Task: With the pictures omitted, transcribe each line below exactly as it is.

== Data shown ==

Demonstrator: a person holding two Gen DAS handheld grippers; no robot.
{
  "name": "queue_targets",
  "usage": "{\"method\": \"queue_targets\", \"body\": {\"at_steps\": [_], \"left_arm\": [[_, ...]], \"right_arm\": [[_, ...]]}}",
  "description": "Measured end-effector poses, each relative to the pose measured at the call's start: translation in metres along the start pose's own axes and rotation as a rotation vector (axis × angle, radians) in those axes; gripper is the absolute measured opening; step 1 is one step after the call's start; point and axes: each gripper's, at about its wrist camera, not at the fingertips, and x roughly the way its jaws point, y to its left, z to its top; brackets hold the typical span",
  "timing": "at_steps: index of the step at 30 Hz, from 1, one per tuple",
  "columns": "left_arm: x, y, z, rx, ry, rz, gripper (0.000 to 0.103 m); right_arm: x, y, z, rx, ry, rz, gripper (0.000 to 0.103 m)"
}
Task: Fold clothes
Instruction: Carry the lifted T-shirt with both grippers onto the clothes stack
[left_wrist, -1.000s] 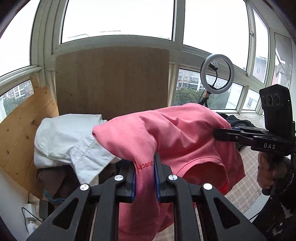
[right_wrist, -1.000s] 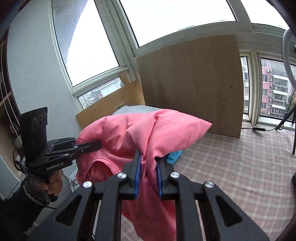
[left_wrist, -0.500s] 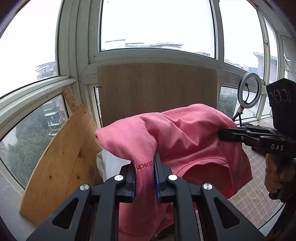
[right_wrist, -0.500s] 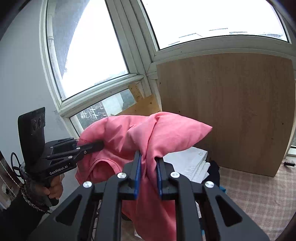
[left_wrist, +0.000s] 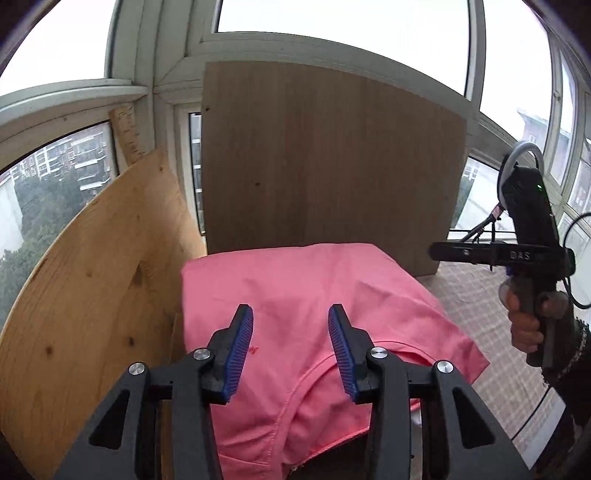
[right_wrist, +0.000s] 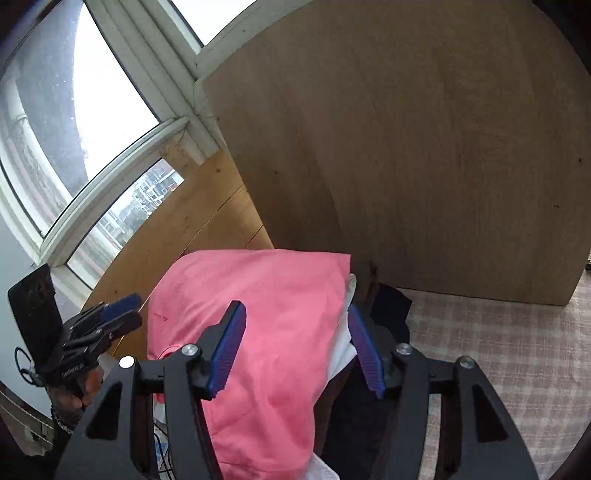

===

Output of the task:
Demonstrator: a person holding two Gen DAS handheld grippers; no robot.
{
  "name": "queue_targets",
  "usage": "{\"method\": \"queue_targets\", \"body\": {\"at_steps\": [_], \"left_arm\": [[_, ...]], \"right_arm\": [[_, ...]]}}",
  "description": "Measured end-effector poses, each relative to the pose measured at the call's start: translation in metres along the start pose's own axes and rotation as a rotation vector (axis × angle, radians) in those axes; gripper is the absolute measured opening; step 1 is one step after the call's start; point and axes: each gripper's, at about its wrist camera, not at the fingertips, and x roughly the way its jaws point, y to its left, z to its top; brackets hold the typical span",
  "timing": "at_steps: index of the step at 30 Hz, from 1, one per tuple",
  "columns": "left_arm: x, y, z, rx, ry, rz, gripper (0.000 to 0.103 m); right_arm: x, y, z, rx, ry, rz, gripper (0.000 to 0.103 m)"
}
Task: Fold clothes
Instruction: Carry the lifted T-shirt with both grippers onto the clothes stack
[left_wrist, -1.000s] 
[right_wrist, -1.000s] 
[left_wrist, -0.500s] 
[right_wrist, -0.500s] 
[left_wrist, +0.000s] 
[right_wrist, +0.000s] 

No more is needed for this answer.